Data block ▸

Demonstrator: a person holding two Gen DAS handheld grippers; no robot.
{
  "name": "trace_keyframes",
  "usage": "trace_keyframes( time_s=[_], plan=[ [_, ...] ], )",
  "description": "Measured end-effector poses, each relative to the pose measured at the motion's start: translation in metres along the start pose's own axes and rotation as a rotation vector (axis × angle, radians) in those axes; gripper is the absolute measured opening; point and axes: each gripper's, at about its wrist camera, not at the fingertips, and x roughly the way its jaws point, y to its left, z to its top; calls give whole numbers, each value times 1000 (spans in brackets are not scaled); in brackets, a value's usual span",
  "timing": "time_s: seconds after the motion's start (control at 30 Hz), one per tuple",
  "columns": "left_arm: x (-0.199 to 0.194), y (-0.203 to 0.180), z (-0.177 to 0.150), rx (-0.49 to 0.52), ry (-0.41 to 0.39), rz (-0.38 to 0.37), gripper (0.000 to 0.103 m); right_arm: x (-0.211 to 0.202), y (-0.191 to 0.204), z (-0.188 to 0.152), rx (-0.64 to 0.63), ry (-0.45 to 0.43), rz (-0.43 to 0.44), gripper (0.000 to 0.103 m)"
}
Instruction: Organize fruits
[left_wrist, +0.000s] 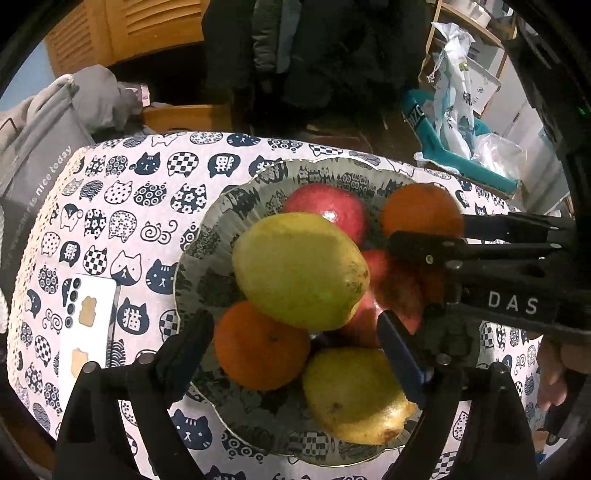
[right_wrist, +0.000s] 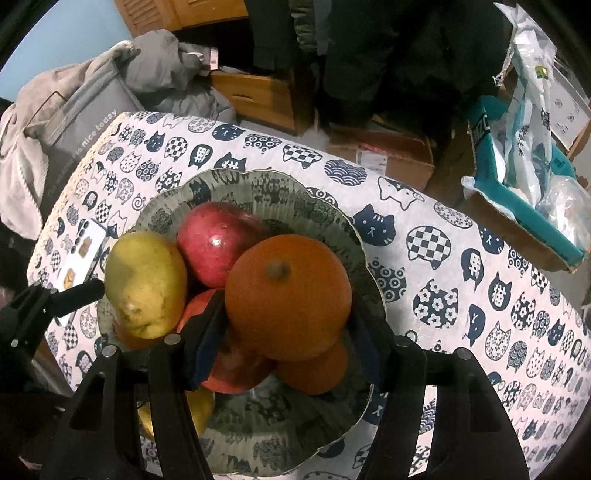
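Note:
A patterned bowl (left_wrist: 207, 266) on the cat-print tablecloth holds fruit. My left gripper (left_wrist: 295, 332) is shut on a yellow-green pear (left_wrist: 299, 269) and holds it above the bowl. Under it lie an orange (left_wrist: 258, 347), a second pear (left_wrist: 354, 395) and red apples (left_wrist: 328, 206). My right gripper (right_wrist: 288, 343) is shut on an orange (right_wrist: 288, 295) above the bowl (right_wrist: 332, 221). In the right wrist view the held pear (right_wrist: 146, 284), a red apple (right_wrist: 218, 240), a second apple (right_wrist: 236, 369) and a lower orange (right_wrist: 317, 373) show. The right gripper also shows in the left wrist view (left_wrist: 424, 236).
A white phone (left_wrist: 86, 325) lies on the tablecloth (left_wrist: 122, 206) left of the bowl. A grey bag (left_wrist: 40, 166) and clothes stand at the table's left edge. A teal box with plastic bags (right_wrist: 524, 192) sits beyond the far right edge. Wooden drawers (right_wrist: 258, 96) stand behind.

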Motion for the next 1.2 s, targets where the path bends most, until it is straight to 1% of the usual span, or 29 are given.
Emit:
trace_keyframes(
  time_s=[0.07,0.2,0.33,0.43,0.57,0.77,1.07,1.2],
  plan=[
    [-3,1,0,-5,-4,0,91,-2,-2,1,7,-6,5,65],
    [-11,3,1,-17,-21,1,91,-13,-2,2,12,-29,16,70],
    [-27,3,4,-27,-54,-1,91,-28,-3,2,15,-53,-5,70],
    [-42,2,6,-32,-86,1,91,-45,-3,1,20,-89,-33,70],
    [-63,2,8,-37,-125,4,91,-75,-6,-1,29,-152,-77,74],
    [-95,0,10,-43,-184,-6,91,-120,-11,-8,55,-238,-114,74],
    [-157,-8,9,-32,-312,-5,91,-196,-7,-27,60,-382,-181,75],
    [-185,-12,8,-27,-375,-6,98,-230,-3,-39,52,-445,-208,76]
  ],
)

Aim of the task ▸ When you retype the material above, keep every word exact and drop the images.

Worked solution ▸
Demonstrator: a person holding two Gen DAS handheld grippers; no robot.
{
  "name": "trace_keyframes",
  "usage": "trace_keyframes( time_s=[_], plan=[ [_, ...] ], )",
  "description": "Measured end-effector poses, each relative to the pose measured at the motion's start: translation in metres along the start pose's own axes and rotation as a rotation vector (axis × angle, radians) in those axes; gripper is the absolute measured opening; point and axes: each gripper's, at about its wrist camera, not at the fingertips, and x roughly the way its jaws point, y to its left, z to its top; calls give whole numbers, each value times 1000 (spans in brackets are not scaled); in brackets, a value's usual span",
  "timing": "time_s: seconds after the motion's start (control at 30 Hz), one per tuple",
  "columns": "left_arm: x (-0.199 to 0.194), y (-0.203 to 0.180), z (-0.177 to 0.150), rx (-0.49 to 0.52), ry (-0.41 to 0.39), rz (-0.38 to 0.37), gripper (0.000 to 0.103 m); right_arm: x (-0.211 to 0.202), y (-0.191 to 0.204), z (-0.188 to 0.152), rx (-0.64 to 0.63), ry (-0.45 to 0.43), rz (-0.43 to 0.44), gripper (0.000 to 0.103 m)"
}
Instruction: Organize fruits
[left_wrist, +0.000s] 
[right_wrist, +0.000s] 
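Note:
A patterned bowl (left_wrist: 207, 266) on the cat-print tablecloth holds fruit. My left gripper (left_wrist: 295, 332) is shut on a yellow-green pear (left_wrist: 299, 269) and holds it above the bowl. Under it lie an orange (left_wrist: 258, 347), a second pear (left_wrist: 354, 395) and red apples (left_wrist: 328, 206). My right gripper (right_wrist: 288, 343) is shut on an orange (right_wrist: 288, 295) above the bowl (right_wrist: 332, 221). In the right wrist view the held pear (right_wrist: 146, 284), a red apple (right_wrist: 218, 240), a second apple (right_wrist: 236, 369) and a lower orange (right_wrist: 317, 373) show. The right gripper also shows in the left wrist view (left_wrist: 424, 236).
A white phone (left_wrist: 86, 325) lies on the tablecloth (left_wrist: 122, 206) left of the bowl. A grey bag (left_wrist: 40, 166) and clothes stand at the table's left edge. A teal box with plastic bags (right_wrist: 524, 192) sits beyond the far right edge. Wooden drawers (right_wrist: 258, 96) stand behind.
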
Motion for the next 1.2 s, targets where the path bends most, until it is straight to 1% of the usual span, or 29 are given.
Emit:
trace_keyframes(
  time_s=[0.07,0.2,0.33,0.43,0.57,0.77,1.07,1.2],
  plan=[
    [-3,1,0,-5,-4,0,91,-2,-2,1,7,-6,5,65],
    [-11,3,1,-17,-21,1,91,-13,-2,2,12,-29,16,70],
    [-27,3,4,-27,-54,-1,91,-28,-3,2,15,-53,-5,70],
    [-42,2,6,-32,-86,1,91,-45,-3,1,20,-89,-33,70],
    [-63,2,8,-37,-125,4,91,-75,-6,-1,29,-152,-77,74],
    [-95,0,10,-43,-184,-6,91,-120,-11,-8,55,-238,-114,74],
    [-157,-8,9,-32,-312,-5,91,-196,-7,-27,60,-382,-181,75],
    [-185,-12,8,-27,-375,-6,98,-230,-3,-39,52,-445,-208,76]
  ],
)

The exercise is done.